**EXERCISE DIRECTIONS:** Full transcription, minus images: write out the listing below exactly as it appears.

── DATASET SECTION

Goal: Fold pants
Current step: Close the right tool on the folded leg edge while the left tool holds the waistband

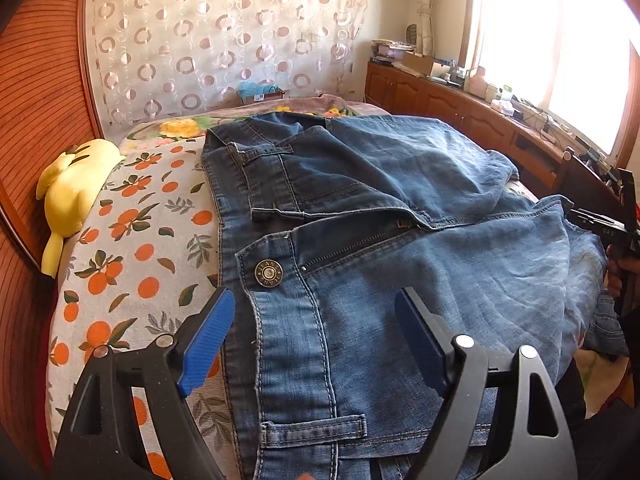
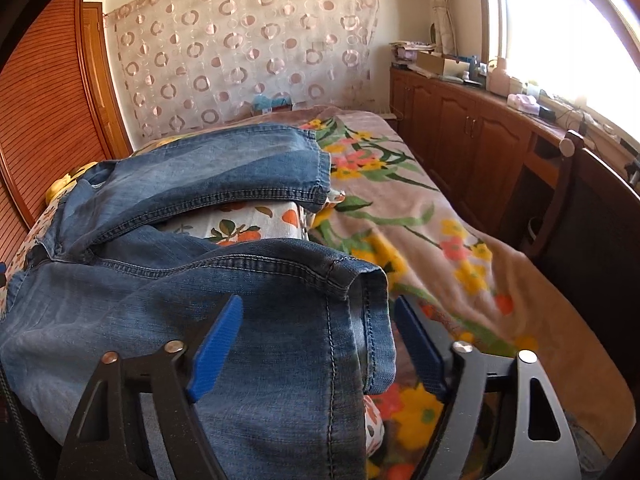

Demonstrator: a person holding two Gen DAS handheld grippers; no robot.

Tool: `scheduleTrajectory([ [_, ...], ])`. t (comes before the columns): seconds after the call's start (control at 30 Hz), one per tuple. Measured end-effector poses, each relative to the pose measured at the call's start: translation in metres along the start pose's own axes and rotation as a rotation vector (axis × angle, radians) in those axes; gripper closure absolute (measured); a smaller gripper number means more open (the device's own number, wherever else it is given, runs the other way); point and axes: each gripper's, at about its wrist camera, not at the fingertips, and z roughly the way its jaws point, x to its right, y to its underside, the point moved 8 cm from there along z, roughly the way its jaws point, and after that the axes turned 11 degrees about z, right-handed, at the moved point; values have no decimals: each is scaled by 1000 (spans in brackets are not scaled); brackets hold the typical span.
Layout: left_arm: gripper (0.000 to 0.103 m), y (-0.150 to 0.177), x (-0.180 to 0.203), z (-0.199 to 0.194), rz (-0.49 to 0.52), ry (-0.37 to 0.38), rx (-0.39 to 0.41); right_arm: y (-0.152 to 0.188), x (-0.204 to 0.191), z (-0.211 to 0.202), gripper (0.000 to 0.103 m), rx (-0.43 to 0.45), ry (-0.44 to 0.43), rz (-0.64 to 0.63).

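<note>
Between each spread-open hand-held gripper's fingers, left (image 1: 316, 340) and right (image 2: 318, 346), lie the jeans (image 1: 400, 240), ungripped.

We are looking across a bed (image 2: 500, 280) whose floral blanket (image 2: 400, 216) is lying beside an orange-print sheet (image 1: 132, 240). A sheer curtain with ring patterns (image 1: 224, 36) is hanging over the far wall. Slatted wooden doors (image 1: 40, 92) are standing along the left. A low wooden cabinet (image 2: 460, 128) is running under the window (image 2: 568, 20), its top carrying boxes and bottles. Bright daylight is pouring in and washing the panes white. A yellow plush toy (image 1: 72, 188) is resting against the slatted doors.
</note>
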Motion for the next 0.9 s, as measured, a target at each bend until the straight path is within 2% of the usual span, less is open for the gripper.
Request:
scheduleTrajectory([
  [0.03, 14, 0, 0, 0, -7, 2, 2, -4, 5, 1, 34, -8, -4, 0],
  [0.23, 14, 0, 2, 2, -22, 20, 7, -15, 17, 4, 58, -48, -18, -3],
  [0.37, 14, 1, 2, 0, -16, 12, 9, -21, 22, 8, 89, -57, -16, -4],
  [0.43, 14, 2, 1, -4, -20, 10, 15, -26, 22, 4, 91, -35, -25, -7],
  [0.47, 14, 2, 1, -5, -24, 12, 18, -28, 21, 3, 98, -20, -27, -10],
  [0.63, 14, 11, 0, -15, -20, 6, 23, -48, 24, -11, 98, 69, -15, 2],
  [0.8, 14, 29, -2, -26, -28, 3, 17, -32, 23, -1, 97, 4, 13, -6],
  [0.9, 14, 42, -2, -34, -25, 0, 6, -25, 25, -12, 90, 0, -16, 16],
])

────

**EXERCISE SOLUTION:**
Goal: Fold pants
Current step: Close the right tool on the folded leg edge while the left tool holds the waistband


Demonstrator: a person holding two Gen DAS handheld grippers; no robot.

Tool: `scheduleTrajectory([ [_, ...], ])`. t (comes before the columns): seconds after the call's start (control at 30 Hz), one per tuple. Measured end-effector poses, each relative to the pose measured at the call's start: translation in metres along the start pose's own axes and rotation as a rotation vector (axis × angle, radians) in those axes; gripper closure absolute (measured); a smaller gripper number means more open (the device's own number, wherever else it is given, runs the other way); point and axes: each gripper's, at about its wrist camera, not at the fingertips, and z roughly the way its jaws point, x to its right, y to its underside, the point moved 8 cm from there along z, roughly the way its jaws point, and after that the axes turned 11 degrees about z, right-handed, at the moved point; values have no decimals: each is scaled by 1000 (spans in brackets are not scaled); brackets hold the typical span.
Layout: left_arm: gripper (0.000 to 0.103 m), y (-0.150 to 0.177), x (-0.180 to 0.203), z (-0.199 to 0.194), rz (-0.49 to 0.52), ry (-0.37 to 0.38), rx (-0.39 to 0.41); right_arm: y (-0.152 to 0.188), x (-0.204 to 0.191), z (-0.211 to 0.202), gripper (0.000 to 0.103 m), rx (-0.43 to 0.45), ry (-0.44 to 0.43), rz (-0.64 to 0.63).

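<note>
Between each spread-open hand-held gripper's fingers, left (image 1: 316, 340) and right (image 2: 318, 346), lie the jeans (image 1: 400, 240), ungripped.

We are looking across a bed (image 2: 500, 280) whose floral blanket (image 2: 400, 216) is lying beside an orange-print sheet (image 1: 132, 240). A sheer curtain with ring patterns (image 1: 224, 36) is hanging over the far wall. Slatted wooden doors (image 1: 40, 92) are standing along the left. A low wooden cabinet (image 2: 460, 128) is running under the window (image 2: 568, 20), its top carrying boxes and bottles. Bright daylight is pouring in and washing the panes white. A yellow plush toy (image 1: 72, 188) is resting against the slatted doors.
</note>
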Motion for the next 0.9 s, as measured, a target at each bend until the straight path is within 2% of the usual span, less is open for the gripper.
Request:
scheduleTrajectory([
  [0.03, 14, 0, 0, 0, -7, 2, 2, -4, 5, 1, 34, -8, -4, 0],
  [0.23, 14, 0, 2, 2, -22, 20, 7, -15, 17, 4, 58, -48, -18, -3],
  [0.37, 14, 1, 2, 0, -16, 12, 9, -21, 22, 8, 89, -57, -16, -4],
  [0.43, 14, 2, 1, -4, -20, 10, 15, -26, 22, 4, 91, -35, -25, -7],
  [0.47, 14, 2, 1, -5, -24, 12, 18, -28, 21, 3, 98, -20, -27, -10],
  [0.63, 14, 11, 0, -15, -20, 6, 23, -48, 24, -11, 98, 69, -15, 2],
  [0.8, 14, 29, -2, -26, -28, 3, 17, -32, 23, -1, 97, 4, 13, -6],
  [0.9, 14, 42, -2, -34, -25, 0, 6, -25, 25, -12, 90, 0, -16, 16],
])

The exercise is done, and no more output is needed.